We returned to Boston last night, and today at the park she showed off her new walking skills by stringing together seven steps in a row.

Thursday, May 24

Today Julia began opening cabinets and drawers and removing all the contents, throwing things purposefully to the ground behind her. Joy, joy! I had noticed when we were packing for Atlanta that Julia was a better unpacker than a packer, but until now she had only removed the contents of open containers; she had never tried to open our cabinets and drawers although sometimes they would open by accident. We’d better finish childproofing quickly!

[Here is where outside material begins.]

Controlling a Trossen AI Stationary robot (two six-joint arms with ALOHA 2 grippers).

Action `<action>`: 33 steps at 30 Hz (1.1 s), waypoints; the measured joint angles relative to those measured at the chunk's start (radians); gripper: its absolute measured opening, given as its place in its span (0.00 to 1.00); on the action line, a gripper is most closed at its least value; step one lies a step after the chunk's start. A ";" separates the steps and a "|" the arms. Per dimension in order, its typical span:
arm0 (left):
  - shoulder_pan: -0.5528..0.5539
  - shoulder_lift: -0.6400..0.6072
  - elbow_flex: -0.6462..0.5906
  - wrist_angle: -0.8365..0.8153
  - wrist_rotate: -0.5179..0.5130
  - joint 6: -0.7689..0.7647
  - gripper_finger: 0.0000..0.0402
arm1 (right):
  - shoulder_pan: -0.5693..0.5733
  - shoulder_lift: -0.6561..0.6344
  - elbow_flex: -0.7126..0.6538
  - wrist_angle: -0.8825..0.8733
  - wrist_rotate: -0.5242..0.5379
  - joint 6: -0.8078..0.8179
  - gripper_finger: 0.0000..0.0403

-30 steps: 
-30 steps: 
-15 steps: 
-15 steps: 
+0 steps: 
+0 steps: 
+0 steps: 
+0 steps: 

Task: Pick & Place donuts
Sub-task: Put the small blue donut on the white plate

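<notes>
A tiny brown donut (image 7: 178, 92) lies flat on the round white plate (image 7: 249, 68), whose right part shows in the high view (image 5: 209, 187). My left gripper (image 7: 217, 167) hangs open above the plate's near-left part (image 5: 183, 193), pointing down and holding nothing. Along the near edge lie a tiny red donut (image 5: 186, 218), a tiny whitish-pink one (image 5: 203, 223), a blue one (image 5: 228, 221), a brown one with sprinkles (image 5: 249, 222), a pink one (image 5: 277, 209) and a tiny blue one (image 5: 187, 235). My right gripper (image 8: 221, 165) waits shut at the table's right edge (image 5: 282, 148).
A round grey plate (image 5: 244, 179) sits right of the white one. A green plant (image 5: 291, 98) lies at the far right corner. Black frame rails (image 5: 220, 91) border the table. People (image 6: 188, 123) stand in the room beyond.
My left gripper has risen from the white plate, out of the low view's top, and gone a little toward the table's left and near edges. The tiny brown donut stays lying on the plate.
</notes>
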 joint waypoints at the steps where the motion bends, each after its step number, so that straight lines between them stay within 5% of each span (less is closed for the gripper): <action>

She also confirmed that she knows the word “shoe.” When asked, “Julia, can you show me your shoe?” she holds the shoe up proudly.

Monday, May 28

Julia did something today that we’ve suspected she could do for some time — it may be that this was just the first time we actually saw it. She stood up without holding on to anything. Now she’ll be able to get back up and keep walking if she falls down, even if she’s in the middle of the floor. She’s spending increasing amounts of time standing, but still only takes a few steps at a time.

Wednesday, May 30

Julia has enjoyed shaking her head when she’s playing with you, but until recently had never used it to mean “no.” Now she will shake her head if offered food after she is done eating, or if you try to hand her something she doesn’t want. She continues to increase the ways she can communicate with us!

Thursday, May 31

All of a sudden today Julia started walking much more and farther than she had to date. She was attempting distances as long as a yard or two; previously if her destination was more than a couple feet away she would immediately drop to a crawl. Now she will walk a yard or more. She also gets much closer to her target before reaching for it, so she doesn’t have to lean as much. As when she first learned to crawl, she had been stopping short of her target and then stretching to get it. This worked with walking, as she could lean until she fell into her destination object, but with crawling it just led to frustration when the object she wanted was just out of reach.